-- EXERCISE PROMPT --
Show every line of the data below that includes the word "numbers".
• • •
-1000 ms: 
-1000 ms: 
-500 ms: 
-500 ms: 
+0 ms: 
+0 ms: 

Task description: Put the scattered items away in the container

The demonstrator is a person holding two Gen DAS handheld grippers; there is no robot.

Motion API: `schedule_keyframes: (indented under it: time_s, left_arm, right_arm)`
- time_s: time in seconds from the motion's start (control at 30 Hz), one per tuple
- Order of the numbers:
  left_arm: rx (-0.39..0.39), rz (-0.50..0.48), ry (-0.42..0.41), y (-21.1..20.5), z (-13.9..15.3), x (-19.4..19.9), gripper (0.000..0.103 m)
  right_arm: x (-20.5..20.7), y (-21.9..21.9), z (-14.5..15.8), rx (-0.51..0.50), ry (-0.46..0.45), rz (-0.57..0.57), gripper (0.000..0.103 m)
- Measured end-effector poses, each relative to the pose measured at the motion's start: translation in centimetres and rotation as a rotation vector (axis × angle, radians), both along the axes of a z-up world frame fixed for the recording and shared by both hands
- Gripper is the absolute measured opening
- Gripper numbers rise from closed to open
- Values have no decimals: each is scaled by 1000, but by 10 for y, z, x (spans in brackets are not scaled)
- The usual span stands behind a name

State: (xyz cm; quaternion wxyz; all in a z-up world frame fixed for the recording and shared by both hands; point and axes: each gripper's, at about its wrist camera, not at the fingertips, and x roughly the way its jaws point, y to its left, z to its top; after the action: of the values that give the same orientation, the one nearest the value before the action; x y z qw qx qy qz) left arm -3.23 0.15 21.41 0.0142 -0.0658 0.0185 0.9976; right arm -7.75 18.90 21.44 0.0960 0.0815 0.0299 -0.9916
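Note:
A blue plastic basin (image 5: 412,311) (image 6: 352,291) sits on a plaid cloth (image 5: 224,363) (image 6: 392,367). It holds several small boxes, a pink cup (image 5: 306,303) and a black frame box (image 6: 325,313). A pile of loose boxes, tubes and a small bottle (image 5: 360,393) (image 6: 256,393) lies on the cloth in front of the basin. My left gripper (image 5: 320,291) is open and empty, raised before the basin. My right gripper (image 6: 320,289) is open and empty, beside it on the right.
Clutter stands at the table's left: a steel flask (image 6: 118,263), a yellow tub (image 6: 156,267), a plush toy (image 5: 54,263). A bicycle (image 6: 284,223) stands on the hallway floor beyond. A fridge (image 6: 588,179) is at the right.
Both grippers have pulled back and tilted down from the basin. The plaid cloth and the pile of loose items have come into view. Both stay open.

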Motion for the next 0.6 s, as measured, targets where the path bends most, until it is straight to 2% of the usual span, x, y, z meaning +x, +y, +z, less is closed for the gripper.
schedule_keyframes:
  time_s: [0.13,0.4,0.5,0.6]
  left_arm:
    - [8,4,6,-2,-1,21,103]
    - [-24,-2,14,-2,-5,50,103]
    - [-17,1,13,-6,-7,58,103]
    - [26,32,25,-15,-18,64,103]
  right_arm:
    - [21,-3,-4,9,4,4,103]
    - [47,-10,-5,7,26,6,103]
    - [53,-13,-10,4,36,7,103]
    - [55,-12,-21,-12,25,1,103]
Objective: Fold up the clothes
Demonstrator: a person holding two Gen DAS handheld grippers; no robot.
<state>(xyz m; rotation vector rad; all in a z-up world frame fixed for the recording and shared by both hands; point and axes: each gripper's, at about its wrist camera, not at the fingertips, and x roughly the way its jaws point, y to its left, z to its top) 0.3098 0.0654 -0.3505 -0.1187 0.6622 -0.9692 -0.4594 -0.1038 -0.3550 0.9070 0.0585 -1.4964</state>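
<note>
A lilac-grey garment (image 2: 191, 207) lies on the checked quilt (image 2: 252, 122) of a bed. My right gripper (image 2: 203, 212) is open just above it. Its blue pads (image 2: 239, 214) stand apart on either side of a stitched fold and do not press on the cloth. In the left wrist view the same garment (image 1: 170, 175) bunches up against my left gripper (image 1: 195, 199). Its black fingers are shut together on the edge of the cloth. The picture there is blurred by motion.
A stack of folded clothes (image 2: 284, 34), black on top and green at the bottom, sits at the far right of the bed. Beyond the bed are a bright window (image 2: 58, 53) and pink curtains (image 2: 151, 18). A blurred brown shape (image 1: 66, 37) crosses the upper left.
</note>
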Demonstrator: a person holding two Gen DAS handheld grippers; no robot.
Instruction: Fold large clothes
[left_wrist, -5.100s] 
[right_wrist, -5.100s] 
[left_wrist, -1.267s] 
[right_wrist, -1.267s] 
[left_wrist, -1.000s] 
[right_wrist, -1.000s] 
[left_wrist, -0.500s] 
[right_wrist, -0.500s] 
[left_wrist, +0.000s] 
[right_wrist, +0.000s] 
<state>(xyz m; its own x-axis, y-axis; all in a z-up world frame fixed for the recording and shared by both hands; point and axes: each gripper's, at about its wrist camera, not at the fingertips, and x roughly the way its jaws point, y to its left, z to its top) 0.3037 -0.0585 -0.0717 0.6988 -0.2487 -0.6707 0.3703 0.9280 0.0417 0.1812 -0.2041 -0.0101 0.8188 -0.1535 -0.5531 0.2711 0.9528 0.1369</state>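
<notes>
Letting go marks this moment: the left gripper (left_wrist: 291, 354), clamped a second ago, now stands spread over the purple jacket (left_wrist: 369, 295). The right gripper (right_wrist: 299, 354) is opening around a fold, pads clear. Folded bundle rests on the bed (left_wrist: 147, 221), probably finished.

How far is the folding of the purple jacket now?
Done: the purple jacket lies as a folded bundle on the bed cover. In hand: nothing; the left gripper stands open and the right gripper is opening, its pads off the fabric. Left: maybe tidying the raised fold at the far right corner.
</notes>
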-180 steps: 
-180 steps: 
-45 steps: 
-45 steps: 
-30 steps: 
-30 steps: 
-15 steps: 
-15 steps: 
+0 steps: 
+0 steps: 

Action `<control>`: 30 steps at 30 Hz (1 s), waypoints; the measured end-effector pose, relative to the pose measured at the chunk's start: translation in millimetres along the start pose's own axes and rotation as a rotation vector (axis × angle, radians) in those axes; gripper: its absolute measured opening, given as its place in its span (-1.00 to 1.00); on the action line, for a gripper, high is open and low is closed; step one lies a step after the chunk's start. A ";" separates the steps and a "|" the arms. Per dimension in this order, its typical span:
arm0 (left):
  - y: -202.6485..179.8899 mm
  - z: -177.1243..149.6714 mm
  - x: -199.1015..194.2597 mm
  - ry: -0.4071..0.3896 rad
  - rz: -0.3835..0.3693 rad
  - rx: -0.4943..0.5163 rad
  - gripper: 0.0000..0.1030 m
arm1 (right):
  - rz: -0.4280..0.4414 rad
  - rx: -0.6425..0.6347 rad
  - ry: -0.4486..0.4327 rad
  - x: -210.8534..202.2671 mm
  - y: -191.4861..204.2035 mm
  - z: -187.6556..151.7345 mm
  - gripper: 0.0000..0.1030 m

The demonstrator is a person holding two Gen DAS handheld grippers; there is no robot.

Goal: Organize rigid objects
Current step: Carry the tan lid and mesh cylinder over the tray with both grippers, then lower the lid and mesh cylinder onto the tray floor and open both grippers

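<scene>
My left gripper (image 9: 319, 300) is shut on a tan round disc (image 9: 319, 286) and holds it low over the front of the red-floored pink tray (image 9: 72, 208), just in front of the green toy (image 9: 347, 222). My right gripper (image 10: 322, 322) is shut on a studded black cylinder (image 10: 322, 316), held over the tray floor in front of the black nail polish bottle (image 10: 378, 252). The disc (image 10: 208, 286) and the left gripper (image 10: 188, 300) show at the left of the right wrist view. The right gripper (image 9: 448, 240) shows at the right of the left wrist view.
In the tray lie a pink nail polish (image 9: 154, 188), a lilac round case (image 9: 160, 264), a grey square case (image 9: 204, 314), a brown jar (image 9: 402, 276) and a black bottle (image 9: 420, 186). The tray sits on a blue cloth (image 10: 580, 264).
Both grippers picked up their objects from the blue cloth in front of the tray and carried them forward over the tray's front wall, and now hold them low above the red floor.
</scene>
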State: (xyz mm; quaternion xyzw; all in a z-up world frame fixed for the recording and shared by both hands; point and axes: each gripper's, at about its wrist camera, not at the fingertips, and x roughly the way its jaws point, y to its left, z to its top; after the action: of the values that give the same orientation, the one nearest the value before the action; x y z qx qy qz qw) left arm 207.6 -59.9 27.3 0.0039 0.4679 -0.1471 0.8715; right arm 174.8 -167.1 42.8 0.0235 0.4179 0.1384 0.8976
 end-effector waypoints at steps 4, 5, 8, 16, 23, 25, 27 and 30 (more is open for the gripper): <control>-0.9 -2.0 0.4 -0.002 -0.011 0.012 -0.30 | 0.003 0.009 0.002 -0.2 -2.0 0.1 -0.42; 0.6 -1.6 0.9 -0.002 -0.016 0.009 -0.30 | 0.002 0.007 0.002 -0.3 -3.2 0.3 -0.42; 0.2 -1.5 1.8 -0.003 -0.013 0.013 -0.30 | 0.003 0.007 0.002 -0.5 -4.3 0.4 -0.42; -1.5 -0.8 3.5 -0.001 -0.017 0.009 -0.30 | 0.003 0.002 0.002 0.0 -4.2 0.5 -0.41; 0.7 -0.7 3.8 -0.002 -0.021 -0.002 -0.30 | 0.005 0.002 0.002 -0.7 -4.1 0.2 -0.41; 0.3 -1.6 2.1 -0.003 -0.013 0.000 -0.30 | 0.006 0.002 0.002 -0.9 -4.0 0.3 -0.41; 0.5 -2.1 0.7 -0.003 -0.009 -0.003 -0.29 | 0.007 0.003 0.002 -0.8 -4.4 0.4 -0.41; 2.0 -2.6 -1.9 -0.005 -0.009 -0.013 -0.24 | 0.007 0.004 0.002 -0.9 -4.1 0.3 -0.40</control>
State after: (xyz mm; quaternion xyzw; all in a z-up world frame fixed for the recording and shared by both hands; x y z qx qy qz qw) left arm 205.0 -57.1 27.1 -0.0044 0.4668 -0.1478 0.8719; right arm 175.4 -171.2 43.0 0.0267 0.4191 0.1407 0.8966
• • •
-- EXERCISE RESULT --
- Order of the numbers:
- Gripper numbers rise from closed to open

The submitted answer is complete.